[Your task] Please produce a character-exact copy of the listing that follows, omitting all images.

═════ Data excerpt

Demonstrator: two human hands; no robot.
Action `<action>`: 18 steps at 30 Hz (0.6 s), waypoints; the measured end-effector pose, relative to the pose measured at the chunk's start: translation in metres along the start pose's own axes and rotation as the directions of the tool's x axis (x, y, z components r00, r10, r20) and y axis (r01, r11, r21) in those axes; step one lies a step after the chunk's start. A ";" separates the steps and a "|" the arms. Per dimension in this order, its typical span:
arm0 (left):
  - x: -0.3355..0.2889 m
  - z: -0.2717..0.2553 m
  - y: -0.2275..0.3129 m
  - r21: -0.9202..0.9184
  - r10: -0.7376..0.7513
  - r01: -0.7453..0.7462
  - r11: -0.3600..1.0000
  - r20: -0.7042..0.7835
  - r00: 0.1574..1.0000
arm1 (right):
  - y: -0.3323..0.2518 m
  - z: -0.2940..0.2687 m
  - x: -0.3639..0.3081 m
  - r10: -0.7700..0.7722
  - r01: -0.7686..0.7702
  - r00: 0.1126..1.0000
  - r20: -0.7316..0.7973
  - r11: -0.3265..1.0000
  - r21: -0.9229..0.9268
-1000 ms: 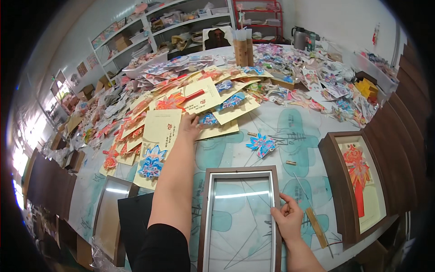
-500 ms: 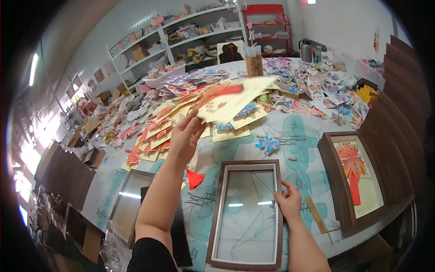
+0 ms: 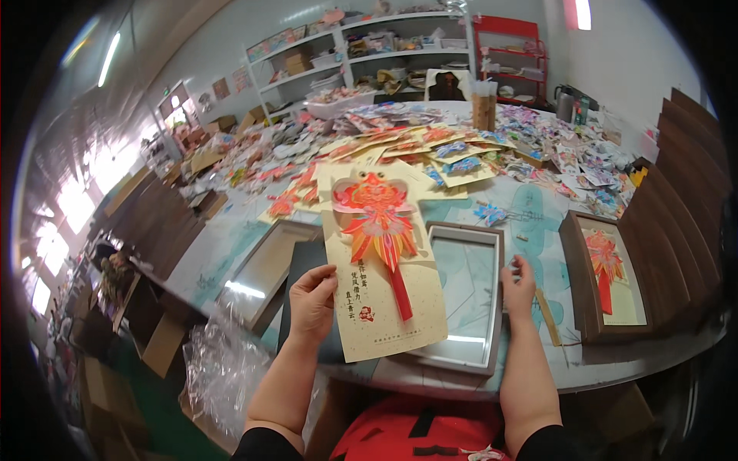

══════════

[Final answer]
Demonstrator: two human hands; no robot.
Action `<action>`: 18 steps at 30 Hz (0.6 s), waypoints; the measured end-effector pose, relative to the pose measured at the chunk's start: translation in metres along the start pose's own axes and rotation as the directions of the tool's x axis (x, y, z components r00, r10, r20) and y axis (r01, r11, r21) in those axes; step one lies a step after the chunk's start. A ";" separates the steps and a "|" the arms. Per dimension in this order, its typical span:
arm0 (left):
  - x: -0.3355..0.2889 m
  - z: -0.2717..0.2553 m
  - y: -0.2275..0.3129 m
  - r21: -0.9202..0.9184
  - r10: -0.7376..0.7513
  - r01: -0.7453..0.7462
  - r11: -0.3600..1.0000
  - r20: -0.7042..0.7835
  - r00: 0.1574..1.0000
arm1 (right):
  - y: -0.3323..0.2518 m
  - z: -0.2940..0.2687 m
  - x: -0.3639..0.3081 m
  - r10: -0.7700..0.7722
  - r01: -0.7686..0.7702
  - r00: 0.1126..1.0000
  - r20: -0.7316..0.7973
  - r11: -0.3265..1.0000
  - r21: -0.9229..0.9268
-1000 ms: 
-500 ms: 
+0 ms: 

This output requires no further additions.